In my time in the coworking industry I’ve come to two conclusions regarding optimal coworking space performance:
Keep It Simple
Our tendency as creatives, entrepreneurs, and innovators is to add, not to subtract. We are tempted to add new customer segments, new product offerings, and new price plans because we feel we have to or that the opportunity is too valuable to pass up. It’s no wonder then that, over time, all this adding results in a plethora of disparate customer segments, product offerings, and price plans.
Not only is this disparateness confusing for prospective members and community partners, but it's also insanely difficult to manage.
So keep it simple.
Instead of having seven price plans, one for each scenario you can think of, have just three or four. For traditional coworking spaces, this might look like one part-time membership, a full-time hotdesking membership, a reserved desk membership, and an office membership.
“But what about customer X?!” you exclaim. “She wants a membership that includes a coffee on her desk in the morning, a long walk for her dog, and a pool of coworking hours for the various partners that show up at totally random times.”

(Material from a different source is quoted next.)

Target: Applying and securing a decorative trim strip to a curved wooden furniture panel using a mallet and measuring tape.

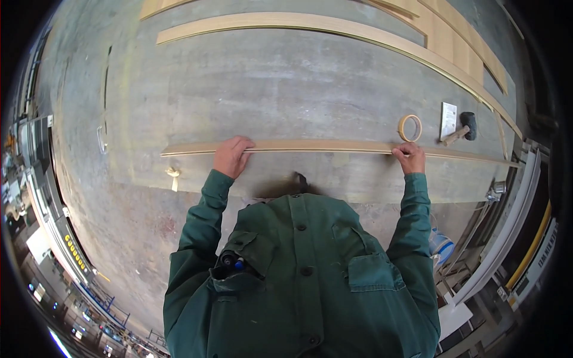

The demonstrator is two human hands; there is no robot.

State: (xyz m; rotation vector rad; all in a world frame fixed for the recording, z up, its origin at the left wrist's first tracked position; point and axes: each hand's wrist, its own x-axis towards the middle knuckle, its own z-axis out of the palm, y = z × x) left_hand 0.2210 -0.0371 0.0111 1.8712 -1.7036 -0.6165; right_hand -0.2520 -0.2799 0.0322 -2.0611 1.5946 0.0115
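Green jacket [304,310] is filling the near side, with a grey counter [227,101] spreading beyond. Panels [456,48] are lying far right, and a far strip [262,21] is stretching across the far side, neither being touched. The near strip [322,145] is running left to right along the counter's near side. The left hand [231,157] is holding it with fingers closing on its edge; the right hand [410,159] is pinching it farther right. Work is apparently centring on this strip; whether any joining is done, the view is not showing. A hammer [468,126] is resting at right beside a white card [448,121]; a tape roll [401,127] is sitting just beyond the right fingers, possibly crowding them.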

Well, assuming all of those things are things you offer, then customer X can only be two things. A variation of one of your core customer types, in which case you can provide a custom deal for them if you so choose, or they are not your customer. Highly specific customer requests often result in a lot more management and handholding for too little payoff or cause you to do things entirely outside your core offering, jeopardizing your business model.
I know, in the beginning, it can be hard to say no to that extra money, but once you take money for something you’re coworking space doesn’t offer, you set a hard-to-extinguish precedent for future transactions.

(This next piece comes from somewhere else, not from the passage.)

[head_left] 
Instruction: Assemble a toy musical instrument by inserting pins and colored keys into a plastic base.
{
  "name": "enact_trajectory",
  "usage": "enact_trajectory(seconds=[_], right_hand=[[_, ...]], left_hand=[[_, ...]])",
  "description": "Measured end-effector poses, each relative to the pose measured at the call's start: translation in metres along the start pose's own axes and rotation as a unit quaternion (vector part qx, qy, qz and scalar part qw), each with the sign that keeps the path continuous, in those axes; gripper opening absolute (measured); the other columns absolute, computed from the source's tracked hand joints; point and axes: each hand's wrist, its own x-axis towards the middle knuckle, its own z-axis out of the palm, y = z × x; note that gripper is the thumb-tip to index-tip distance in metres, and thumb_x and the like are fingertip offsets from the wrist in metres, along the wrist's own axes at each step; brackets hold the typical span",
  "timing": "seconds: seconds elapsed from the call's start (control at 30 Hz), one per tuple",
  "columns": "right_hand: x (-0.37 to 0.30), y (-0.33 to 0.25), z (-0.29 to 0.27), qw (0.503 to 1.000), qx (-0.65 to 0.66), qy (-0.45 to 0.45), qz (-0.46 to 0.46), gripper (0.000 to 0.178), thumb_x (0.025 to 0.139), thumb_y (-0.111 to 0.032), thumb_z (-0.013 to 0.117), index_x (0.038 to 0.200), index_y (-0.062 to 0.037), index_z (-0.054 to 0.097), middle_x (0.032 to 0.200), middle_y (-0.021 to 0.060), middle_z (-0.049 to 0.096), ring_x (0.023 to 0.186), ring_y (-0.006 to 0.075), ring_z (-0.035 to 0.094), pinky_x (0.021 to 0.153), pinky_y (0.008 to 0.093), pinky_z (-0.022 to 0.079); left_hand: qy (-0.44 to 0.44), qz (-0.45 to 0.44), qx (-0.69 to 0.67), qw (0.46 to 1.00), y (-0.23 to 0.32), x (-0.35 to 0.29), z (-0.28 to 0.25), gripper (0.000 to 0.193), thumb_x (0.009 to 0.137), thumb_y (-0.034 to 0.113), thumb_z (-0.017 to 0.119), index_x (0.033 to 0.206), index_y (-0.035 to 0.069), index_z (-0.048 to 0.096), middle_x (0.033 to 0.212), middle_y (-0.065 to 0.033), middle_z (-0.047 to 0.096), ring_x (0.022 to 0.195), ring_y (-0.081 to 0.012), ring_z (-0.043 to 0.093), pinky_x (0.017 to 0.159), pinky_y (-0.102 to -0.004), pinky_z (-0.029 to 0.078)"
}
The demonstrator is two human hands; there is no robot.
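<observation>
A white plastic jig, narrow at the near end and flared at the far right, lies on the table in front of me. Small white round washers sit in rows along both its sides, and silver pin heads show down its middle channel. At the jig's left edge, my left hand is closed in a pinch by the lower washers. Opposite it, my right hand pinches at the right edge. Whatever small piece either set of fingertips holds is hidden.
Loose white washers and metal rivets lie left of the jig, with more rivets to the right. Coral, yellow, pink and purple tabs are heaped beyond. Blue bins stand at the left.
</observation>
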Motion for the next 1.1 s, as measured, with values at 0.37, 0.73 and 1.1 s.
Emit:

On the software side of things, we often hear about requests for special features that aren’t core to the functionality of a coworking space. It’s critical to understand that the reason most coworking software platforms are set up the way they are is that they are designed to help you run your coworking space in the most optimal way possible.
Trust me, adding that additional price plan isn’t going to affect your business in any other way than confusing prospects and adding unnecessary administrative time to your week.
Focus On One Big Thing
Every part of your coworking business should be serving one core mission. Maybe that’s as lofty as putting a colony on Mars or as practical as giving parents a place to work where they can bring their kids. It could be anything in between.
But please don’t be the space that wants to put a colony on Mars, be kid friendly, offer catered vegan lunches every day, and host a startup pitch competition every Thursday evening.
Every single activity and product offering should serve your one big thing. The one big thing is the thing you are hoping your members ultimately accomplish by using your space.
Impact Hub, for example, hopes that its members will solve our world’s most pressing social and environmental issues.
Bespoke wants their members to take fashion retail to the next level with innovative technologies and business models.
No, the big thing isn’t rocket science, but it is incredibly important.
I think this quote by Bruce Lee pretty much sums all of my thoughts here: “The height of cultivation runs to simplicity.” It’s true, keep it simple. You’ll thank yourself.